A continuing military presence at what is now Cecil Airport and Cecil Commerce Center remains with Army Aviation Support Facility No. 1 (AASF #1) of the Florida Army National Guard (FLARNG), which relocated its flight operations from nearby Craig Airport in late 1999. The FLARNG operates CH-47 Chinook, UH-60 Blackhawk, UH-72 Lakota and C-12 Huron aircraft from AASF No. 1 at Cecil Field.

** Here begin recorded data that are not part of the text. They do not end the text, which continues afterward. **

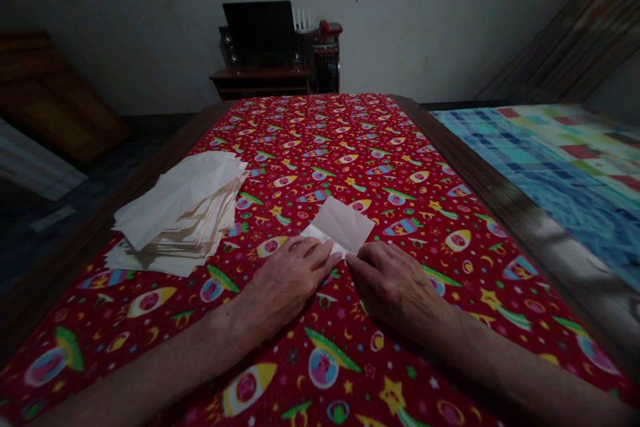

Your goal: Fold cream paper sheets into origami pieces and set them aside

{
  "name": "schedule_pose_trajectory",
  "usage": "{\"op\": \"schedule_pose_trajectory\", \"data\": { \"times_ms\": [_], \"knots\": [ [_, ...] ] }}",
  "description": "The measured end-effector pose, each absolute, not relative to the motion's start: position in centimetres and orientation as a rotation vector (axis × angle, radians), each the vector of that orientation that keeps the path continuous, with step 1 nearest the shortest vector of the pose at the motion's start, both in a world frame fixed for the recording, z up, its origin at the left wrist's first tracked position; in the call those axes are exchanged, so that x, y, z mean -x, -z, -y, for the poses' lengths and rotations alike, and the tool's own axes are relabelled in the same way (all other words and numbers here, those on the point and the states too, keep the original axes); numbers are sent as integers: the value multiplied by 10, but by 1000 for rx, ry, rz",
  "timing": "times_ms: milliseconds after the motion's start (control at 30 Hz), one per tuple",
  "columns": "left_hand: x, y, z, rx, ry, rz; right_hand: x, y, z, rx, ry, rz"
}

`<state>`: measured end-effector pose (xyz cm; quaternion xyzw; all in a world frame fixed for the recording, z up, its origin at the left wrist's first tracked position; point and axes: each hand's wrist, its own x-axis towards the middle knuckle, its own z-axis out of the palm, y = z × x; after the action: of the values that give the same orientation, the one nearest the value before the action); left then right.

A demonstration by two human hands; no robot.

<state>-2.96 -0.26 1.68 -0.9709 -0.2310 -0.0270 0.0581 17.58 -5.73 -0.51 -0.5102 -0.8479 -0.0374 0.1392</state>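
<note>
Head view shows a small, folded piece of plain white paper [345,223] lying on a red cloth printed with yellow rockets, planets, stars and moons [320,320], at the near middle. Its far part is a squarish, slightly greyish panel with soft creases; a brighter white strip shows along its near left side. Whether that strip carries writing is too dim to tell. The left hand [297,270] rests with bent fingers over the strip; the right hand [395,280] curls its fingers at the near right edge. Whether either pinches the paper, I cannot tell. Left of them sits an uneven stack of creased, off-white paper sheets [185,197].
</note>
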Motion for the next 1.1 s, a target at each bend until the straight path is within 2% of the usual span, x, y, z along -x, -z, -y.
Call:
{"op": "schedule_pose_trajectory", "data": {
  "times_ms": [433, 867, 1100],
  "knots": [
    [78, -11, 7, 2837, 172, 745, -177, 6, 56, 1438, 133, 2435],
    [49, -11, -4, 2994, 327, 802, -201, -6, 24, 1459, 338, 2179],
    [50, -13, -17, 3012, 392, 764, -217, -5, -2, 1536, -264, 2064]
  ]
}}
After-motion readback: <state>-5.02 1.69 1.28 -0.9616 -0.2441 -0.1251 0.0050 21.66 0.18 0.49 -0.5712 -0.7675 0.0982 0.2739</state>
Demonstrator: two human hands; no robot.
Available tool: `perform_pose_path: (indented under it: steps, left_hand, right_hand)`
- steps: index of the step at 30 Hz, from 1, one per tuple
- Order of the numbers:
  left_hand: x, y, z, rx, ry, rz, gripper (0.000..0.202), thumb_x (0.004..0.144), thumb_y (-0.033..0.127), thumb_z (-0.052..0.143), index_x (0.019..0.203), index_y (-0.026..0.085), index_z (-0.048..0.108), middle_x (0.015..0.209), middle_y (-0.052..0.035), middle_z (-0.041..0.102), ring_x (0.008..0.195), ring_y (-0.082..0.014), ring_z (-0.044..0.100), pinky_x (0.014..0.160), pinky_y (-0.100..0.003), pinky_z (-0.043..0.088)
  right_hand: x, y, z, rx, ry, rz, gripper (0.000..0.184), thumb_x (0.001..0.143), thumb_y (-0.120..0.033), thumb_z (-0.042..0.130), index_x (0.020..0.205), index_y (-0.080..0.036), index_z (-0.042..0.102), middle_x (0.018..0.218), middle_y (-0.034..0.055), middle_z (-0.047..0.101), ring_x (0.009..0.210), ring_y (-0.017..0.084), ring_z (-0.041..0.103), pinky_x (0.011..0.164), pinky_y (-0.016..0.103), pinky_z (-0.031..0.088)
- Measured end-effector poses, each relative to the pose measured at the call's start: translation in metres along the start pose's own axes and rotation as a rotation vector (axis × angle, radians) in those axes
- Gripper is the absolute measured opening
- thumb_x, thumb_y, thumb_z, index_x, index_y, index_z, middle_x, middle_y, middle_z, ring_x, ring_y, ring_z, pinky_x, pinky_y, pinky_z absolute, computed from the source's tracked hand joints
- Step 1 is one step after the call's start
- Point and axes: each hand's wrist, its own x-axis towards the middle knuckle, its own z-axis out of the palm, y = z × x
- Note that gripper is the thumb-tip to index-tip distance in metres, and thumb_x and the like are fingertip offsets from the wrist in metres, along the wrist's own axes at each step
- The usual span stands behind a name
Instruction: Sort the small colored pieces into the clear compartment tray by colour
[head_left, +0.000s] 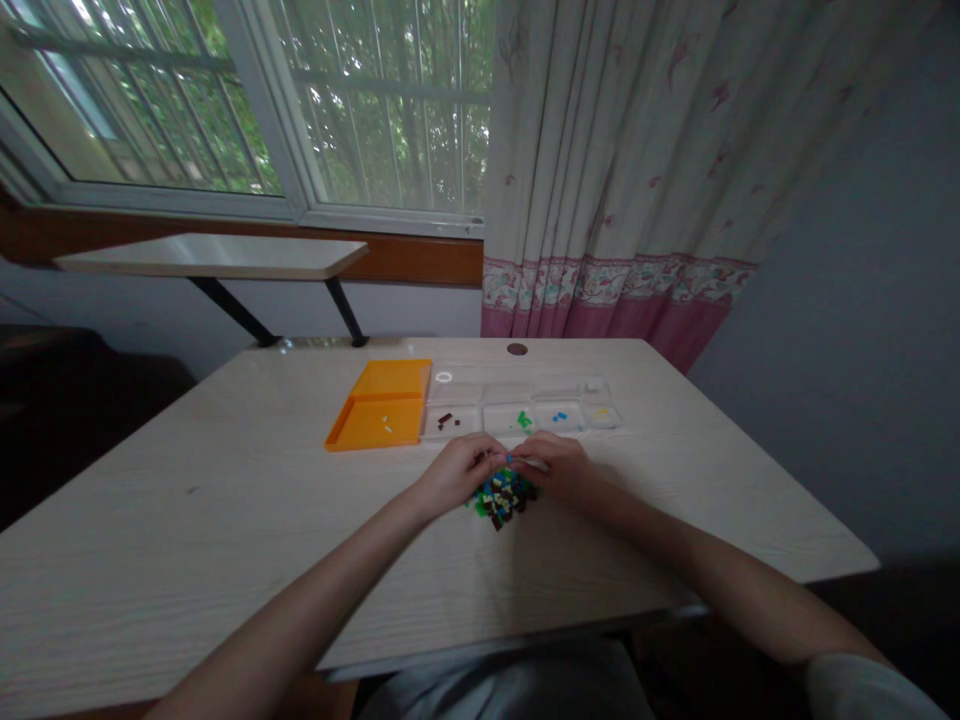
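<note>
My left hand (463,472) and my right hand (557,466) meet above a pile of small building bricks (504,498) in brown, blue, green and cream. Between their fingertips shows a tiny blue building brick (509,458). Both hands are closed in a pinch on it. Fingers hide part of the pile's upper edge. Just beyond, a clear compartment tray (481,420) holds a few brown bricks (445,420), green bricks (523,420), blue bricks (559,416) and yellow pieces (601,413), sorted by colour in the near row.
An orange two-part tray (375,396) with a few white pieces (387,424) adjoins the clear tray's left side. A raised shelf (225,256) stands on black legs at the back left. The wooden table (247,520) has a round cable hole (517,349) near its back edge.
</note>
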Motion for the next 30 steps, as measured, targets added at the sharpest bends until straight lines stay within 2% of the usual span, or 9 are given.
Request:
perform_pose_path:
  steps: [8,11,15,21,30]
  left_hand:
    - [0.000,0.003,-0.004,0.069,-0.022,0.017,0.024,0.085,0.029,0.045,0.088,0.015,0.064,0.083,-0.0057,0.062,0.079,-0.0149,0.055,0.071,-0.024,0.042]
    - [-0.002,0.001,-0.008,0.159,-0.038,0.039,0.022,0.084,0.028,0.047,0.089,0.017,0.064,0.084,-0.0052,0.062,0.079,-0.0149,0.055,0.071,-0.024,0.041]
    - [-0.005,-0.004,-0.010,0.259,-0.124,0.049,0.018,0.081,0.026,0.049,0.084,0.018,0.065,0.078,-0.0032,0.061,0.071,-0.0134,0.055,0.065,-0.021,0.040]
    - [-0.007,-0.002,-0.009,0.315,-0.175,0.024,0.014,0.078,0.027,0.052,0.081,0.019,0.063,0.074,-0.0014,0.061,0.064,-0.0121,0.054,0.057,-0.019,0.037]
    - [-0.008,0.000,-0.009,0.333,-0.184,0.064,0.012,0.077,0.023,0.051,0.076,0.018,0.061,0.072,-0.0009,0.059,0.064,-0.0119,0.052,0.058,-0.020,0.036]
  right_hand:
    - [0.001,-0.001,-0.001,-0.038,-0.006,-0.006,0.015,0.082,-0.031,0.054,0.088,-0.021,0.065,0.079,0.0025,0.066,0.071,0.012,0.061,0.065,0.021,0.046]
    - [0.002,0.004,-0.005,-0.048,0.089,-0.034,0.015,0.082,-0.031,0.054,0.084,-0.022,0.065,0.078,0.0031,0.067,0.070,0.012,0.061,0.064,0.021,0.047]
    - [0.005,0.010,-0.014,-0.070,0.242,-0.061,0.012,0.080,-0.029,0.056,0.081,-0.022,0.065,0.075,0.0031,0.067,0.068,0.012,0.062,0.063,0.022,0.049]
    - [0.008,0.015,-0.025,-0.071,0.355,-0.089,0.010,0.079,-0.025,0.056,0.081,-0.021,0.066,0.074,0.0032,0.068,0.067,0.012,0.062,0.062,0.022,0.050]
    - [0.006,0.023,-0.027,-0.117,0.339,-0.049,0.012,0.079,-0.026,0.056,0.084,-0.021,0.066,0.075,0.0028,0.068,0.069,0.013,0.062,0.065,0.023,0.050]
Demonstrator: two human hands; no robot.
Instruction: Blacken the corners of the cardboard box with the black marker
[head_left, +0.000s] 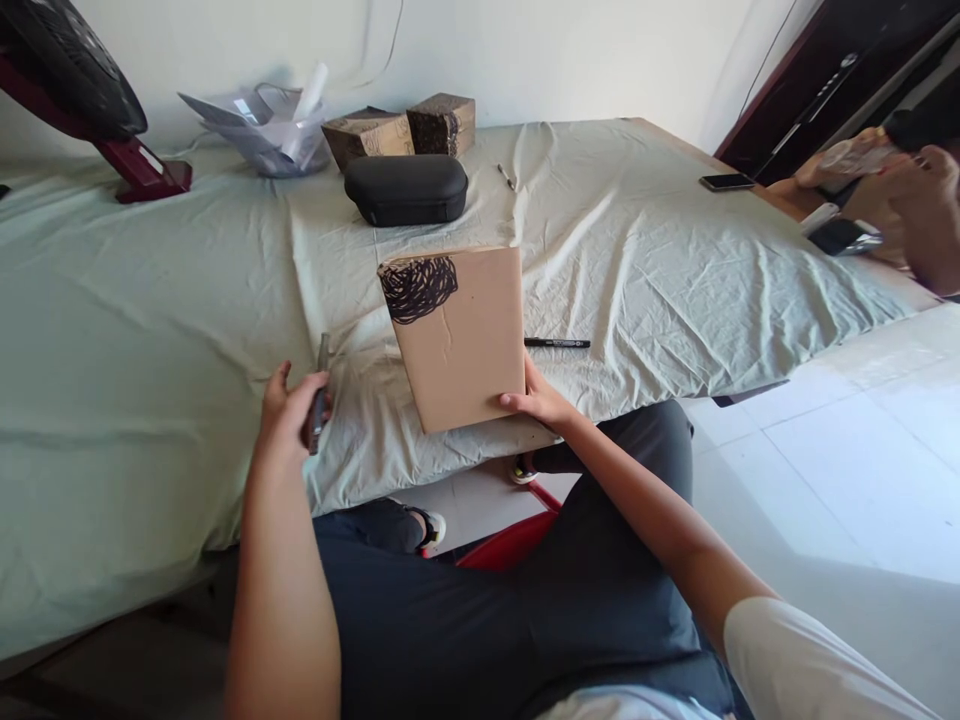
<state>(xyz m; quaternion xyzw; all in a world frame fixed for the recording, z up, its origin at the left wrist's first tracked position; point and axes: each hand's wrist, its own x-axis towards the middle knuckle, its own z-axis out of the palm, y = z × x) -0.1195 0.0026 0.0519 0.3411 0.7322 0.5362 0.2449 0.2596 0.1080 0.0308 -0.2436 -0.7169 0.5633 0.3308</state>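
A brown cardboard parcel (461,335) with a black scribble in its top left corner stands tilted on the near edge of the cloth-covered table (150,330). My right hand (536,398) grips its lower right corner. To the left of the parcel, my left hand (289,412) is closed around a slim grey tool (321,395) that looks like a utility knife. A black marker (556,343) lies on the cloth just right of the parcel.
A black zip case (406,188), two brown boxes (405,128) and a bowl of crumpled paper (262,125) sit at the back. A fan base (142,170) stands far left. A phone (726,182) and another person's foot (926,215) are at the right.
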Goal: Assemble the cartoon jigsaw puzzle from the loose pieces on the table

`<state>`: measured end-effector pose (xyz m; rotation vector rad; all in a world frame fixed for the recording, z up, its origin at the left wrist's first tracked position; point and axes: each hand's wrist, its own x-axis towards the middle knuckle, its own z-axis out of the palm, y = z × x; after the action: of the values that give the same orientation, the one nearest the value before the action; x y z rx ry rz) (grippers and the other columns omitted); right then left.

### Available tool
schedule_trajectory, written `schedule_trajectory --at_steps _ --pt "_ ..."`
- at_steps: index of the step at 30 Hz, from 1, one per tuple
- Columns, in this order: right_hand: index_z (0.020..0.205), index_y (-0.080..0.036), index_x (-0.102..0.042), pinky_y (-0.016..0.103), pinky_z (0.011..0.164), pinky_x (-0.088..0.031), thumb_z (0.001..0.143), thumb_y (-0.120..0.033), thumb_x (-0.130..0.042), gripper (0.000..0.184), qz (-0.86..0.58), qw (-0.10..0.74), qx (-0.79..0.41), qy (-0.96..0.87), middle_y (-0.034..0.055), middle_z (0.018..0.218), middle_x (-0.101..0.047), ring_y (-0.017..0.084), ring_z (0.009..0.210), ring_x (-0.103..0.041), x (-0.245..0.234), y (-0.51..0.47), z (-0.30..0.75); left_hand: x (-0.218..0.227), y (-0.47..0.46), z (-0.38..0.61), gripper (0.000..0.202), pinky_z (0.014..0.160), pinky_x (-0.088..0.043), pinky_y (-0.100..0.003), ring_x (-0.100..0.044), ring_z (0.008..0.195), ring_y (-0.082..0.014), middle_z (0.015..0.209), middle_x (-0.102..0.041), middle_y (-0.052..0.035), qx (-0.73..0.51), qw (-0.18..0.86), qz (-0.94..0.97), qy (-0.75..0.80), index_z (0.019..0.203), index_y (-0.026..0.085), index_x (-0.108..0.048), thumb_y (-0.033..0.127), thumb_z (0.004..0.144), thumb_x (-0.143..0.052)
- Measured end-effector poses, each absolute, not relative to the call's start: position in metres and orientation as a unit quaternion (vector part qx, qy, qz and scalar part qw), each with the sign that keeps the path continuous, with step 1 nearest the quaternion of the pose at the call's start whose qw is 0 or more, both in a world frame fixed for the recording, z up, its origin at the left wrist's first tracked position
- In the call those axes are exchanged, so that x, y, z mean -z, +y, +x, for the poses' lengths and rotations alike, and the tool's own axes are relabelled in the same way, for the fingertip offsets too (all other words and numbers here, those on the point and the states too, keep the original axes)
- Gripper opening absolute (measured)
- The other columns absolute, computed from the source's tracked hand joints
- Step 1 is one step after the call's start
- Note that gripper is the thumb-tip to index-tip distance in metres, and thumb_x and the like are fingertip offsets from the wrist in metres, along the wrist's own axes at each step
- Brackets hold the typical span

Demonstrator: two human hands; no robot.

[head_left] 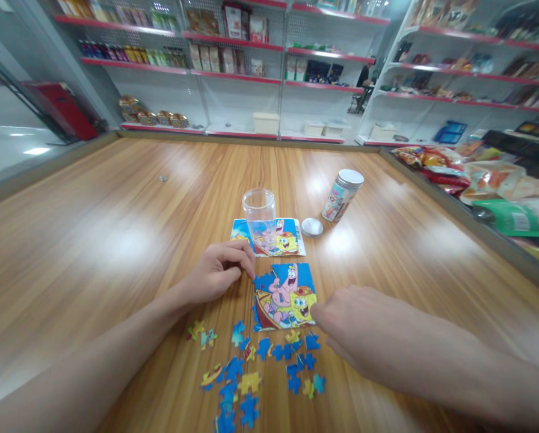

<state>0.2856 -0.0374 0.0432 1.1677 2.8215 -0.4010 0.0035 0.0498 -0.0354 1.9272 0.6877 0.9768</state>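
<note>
A partly joined jigsaw puzzle (285, 297) lies flat on the table, with pink and yellow cartoon characters in a boat on blue. Curled, my left hand (222, 270) rests at its upper left edge with fingertips close to the knobbed border; whatever they may hold is hidden. My right hand (348, 316) is closed at the right edge, touching or nearly touching it, its fingertips mostly out of sight. Loose puzzle pieces (250, 383), mostly blue with some yellow, are scattered below. Behind the puzzle lies a picture card (290, 243), and a clear plastic jar (259, 210) stands on it.
A silver lid (312, 227) lies right of the card, near a printed canister (342, 195) with a silver top. Bagged goods (499, 180) line the table's right side. Stocked shelves (233, 75) stand beyond the wooden table (116, 198). A small object (163, 178) sits far left.
</note>
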Motion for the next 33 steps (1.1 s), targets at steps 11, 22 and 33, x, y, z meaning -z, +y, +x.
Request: schedule_trajectory --at_steps 11,22,33 --pt "0.066 -0.015 -0.057 0.024 0.049 -0.025 0.089 -0.023 -0.057 0.025 0.411 -0.231 0.086 0.877 -0.0016 0.055 -0.054 0.007 0.047 -0.043 -0.017 0.001 0.260 0.030 0.049 0.006 0.028 0.072 -0.048 -0.028 -0.061 0.077 -0.0149 0.080 -0.064 -0.0060 -0.391 0.393 0.782 0.285 0.067 0.014 -0.073 0.003 0.074 -0.049" --pt "0.057 -0.016 -0.050 0.020 0.045 -0.026 0.089 -0.026 -0.058 0.034 0.379 -0.401 0.124 0.825 -0.0057 0.047 -0.043 0.005 0.042 -0.034 0.035 0.026 0.265 0.028 0.044 0.007 0.030 0.075 -0.049 -0.028 -0.062 0.083 -0.0158 0.082 -0.065 -0.0065 -0.391 0.332 0.810 0.286 0.074 0.014 -0.074 0.003 0.081 -0.047" --pt "0.056 -0.016 -0.047 0.022 0.046 -0.025 0.089 -0.026 -0.059 0.037 0.405 -0.436 0.132 0.793 -0.0067 0.047 -0.038 0.005 0.043 -0.031 0.038 0.033 0.263 -0.022 0.014 0.016 0.021 0.071 -0.048 -0.026 -0.062 0.082 -0.0165 0.093 -0.066 -0.0075 -0.132 0.139 0.939 0.284 0.101 0.017 -0.071 0.011 0.090 -0.054"
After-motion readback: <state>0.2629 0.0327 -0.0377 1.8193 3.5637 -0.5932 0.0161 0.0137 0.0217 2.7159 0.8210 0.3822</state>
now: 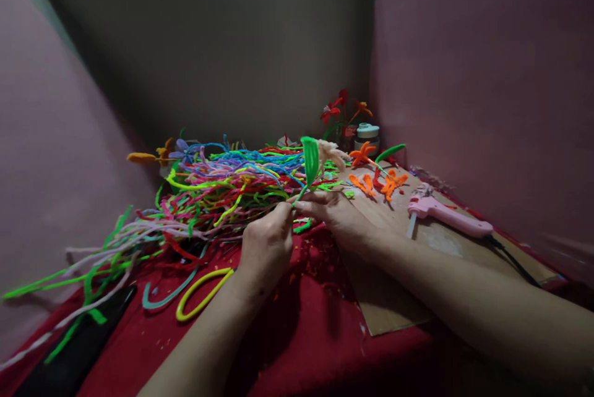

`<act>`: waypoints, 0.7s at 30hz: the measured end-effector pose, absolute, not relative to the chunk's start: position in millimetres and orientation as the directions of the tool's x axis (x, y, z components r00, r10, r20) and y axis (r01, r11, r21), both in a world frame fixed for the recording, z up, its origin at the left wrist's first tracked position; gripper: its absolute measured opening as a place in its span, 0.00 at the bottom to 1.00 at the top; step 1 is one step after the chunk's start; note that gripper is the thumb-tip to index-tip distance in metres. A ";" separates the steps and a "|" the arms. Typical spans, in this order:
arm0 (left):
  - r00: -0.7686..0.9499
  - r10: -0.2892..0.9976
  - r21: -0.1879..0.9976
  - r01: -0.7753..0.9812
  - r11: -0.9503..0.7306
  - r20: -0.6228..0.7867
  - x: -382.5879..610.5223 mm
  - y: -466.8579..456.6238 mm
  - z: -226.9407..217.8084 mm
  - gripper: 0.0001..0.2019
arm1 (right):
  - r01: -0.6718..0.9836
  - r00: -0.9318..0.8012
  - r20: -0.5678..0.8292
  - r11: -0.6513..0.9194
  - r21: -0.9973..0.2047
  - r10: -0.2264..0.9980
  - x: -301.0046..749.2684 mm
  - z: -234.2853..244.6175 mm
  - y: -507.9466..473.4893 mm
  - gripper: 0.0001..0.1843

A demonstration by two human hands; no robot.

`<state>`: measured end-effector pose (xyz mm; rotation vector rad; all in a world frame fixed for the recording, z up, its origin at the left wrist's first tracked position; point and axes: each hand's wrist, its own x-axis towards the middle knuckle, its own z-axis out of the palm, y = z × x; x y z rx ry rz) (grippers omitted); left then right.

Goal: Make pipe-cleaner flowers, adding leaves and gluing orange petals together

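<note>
My left hand (pixel 269 239) is closed, its fingertips pinching a thin green pipe-cleaner stem (pixel 301 193). Across from it, my right hand (pixel 341 217) grips the same stem between thumb and fingers, so both sets of fingertips nearly meet. A broad green pipe-cleaner leaf (pixel 310 161) stands upright at the top of the stem. Just right of the leaf is a pale cream fuzzy flower (pixel 333 153); whether it joins this stem I cannot tell. The stem's lower end is hidden by my fingers. Behind both hands spreads a heap of multicoloured pipe cleaners (pixel 241 183).
A pink glue gun (pixel 450 214) lies on a brown board (pixel 394 298) at right, near orange pipe-cleaner flowers (pixel 392 182). Red flowers (pixel 330 111) and a lidded jar (pixel 367 137) stand behind. On the red cloth (pixel 288 347) are a yellow loop handle (pixel 204 295) and a flat black object (pixel 78 341).
</note>
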<state>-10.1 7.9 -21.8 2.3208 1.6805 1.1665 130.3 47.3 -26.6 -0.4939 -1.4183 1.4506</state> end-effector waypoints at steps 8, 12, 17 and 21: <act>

Also located at Cecil Field is Coast Guard Air Facility Jacksonville, which supports the U.S. Coast Guard's Helicopter Interdiction Tactical Squadron (HITRON) and its MH-65C Dolphin helicopters. The airfield is also extensively used for practice approaches and touch-and-go landings by military aircraft based at NAS Jacksonville, Naval Station Mayport and Jacksonville Air National Guard Base at Jacksonville International Airport, as well as itinerant military aircraft, especially those undergoing modification or repair work at former military aircraft maintenance facilities at Cecil Field now operated by The Boeing Company and Northrop Grumman.